Task description ::
Exactly as they appear, copy the lines of the listing from the one containing "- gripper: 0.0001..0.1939" through the final line, both included, and nothing else.

::: Supplied material :::

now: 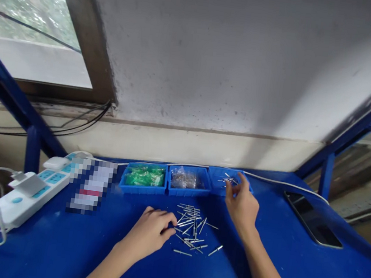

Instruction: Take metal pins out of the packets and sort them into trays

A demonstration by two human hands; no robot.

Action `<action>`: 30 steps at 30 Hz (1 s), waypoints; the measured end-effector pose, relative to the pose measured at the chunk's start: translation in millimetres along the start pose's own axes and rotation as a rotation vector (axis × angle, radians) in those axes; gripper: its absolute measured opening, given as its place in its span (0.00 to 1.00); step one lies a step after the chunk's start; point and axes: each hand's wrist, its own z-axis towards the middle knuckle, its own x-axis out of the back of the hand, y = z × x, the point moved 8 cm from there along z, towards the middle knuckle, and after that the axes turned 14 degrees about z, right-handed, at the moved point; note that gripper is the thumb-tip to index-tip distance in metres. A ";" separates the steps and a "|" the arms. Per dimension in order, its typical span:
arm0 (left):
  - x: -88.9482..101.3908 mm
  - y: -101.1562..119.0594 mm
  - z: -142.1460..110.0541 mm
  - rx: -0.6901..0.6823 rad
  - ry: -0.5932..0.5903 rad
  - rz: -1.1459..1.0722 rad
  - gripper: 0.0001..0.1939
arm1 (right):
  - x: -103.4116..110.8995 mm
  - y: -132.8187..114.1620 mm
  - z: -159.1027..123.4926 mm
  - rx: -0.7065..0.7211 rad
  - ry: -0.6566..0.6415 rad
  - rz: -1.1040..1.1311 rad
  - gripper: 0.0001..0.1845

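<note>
A loose pile of silver blind rivets [196, 227] lies on the blue tabletop, pointing in many directions. My left hand [156, 228] is at the left side of this pile, thumb and forefinger closed on the end of a rivet. Over the right-hand blue bin [215, 189] is my right hand [243, 203], its thumb and forefinger apart with nothing visible between them. A few rivets [228, 179] lie inside that bin, partly hidden behind the fingers.
Beside it stand a blue bin with bagged green pieces [145, 175] and one with clear bags [185, 178]. A power strip [33, 192] with cables and a blurred-out item [93, 186] are on the left. A phone [311, 219] lies right. Behind rises a wall [215, 70].
</note>
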 end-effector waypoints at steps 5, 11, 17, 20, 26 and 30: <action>-8.4 4.3 -0.1 -0.030 0.008 0.056 0.06 | -2.3 21.0 -2.2 -0.168 -0.082 -0.010 0.26; 3.7 -17.2 -0.4 0.058 0.061 0.026 0.08 | -51.0 -56.6 -39.7 0.181 -0.526 0.354 0.12; 18.2 -24.6 -0.5 0.055 0.173 -0.158 0.07 | -65.7 -92.1 -66.6 0.301 -0.823 0.444 0.06; 15.0 -24.6 -0.3 0.065 0.165 -0.224 0.07 | -62.4 -93.8 -67.1 0.310 -0.849 0.472 0.05; 12.4 -24.4 0.7 0.083 0.148 -0.294 0.07 | -59.8 -97.0 -69.0 0.333 -0.893 0.449 0.03; 12.2 -25.5 1.3 0.086 0.150 -0.312 0.08 | -60.2 -98.8 -69.9 0.365 -0.883 0.438 0.04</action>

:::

Final answer ::
  - gripper: 0.0001..0.1939
arm1 (right):
  - x: -103.4116..110.8995 mm
  - y: -132.8187..114.1620 mm
  - z: -159.1027..123.4926 mm
  - rx: -0.7065..0.7211 rad
  - ry: -0.6566..0.6415 rad
  - rz: -1.1040..1.1311 rad
  - gripper: 0.0001..0.1845

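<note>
A loose pile of silver blind rivets [196, 227] lies on the blue tabletop, pointing in many directions. My left hand [156, 228] is at the left side of this pile, thumb and forefinger closed on the end of a rivet. Over the right-hand blue bin [215, 189] is my right hand [243, 203], its thumb and forefinger apart with nothing visible between them. A few rivets [228, 179] lie inside that bin, partly hidden behind the fingers.
Beside it stand a blue bin with bagged green pieces [145, 175] and one with clear bags [185, 178]. A power strip [33, 192] with cables and a blurred-out item [93, 186] are on the left. A phone [311, 219] lies right. Behind rises a wall [215, 70].
</note>
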 end-effector waypoints at steps 5, 11, 17, 20, 26 and 30: <action>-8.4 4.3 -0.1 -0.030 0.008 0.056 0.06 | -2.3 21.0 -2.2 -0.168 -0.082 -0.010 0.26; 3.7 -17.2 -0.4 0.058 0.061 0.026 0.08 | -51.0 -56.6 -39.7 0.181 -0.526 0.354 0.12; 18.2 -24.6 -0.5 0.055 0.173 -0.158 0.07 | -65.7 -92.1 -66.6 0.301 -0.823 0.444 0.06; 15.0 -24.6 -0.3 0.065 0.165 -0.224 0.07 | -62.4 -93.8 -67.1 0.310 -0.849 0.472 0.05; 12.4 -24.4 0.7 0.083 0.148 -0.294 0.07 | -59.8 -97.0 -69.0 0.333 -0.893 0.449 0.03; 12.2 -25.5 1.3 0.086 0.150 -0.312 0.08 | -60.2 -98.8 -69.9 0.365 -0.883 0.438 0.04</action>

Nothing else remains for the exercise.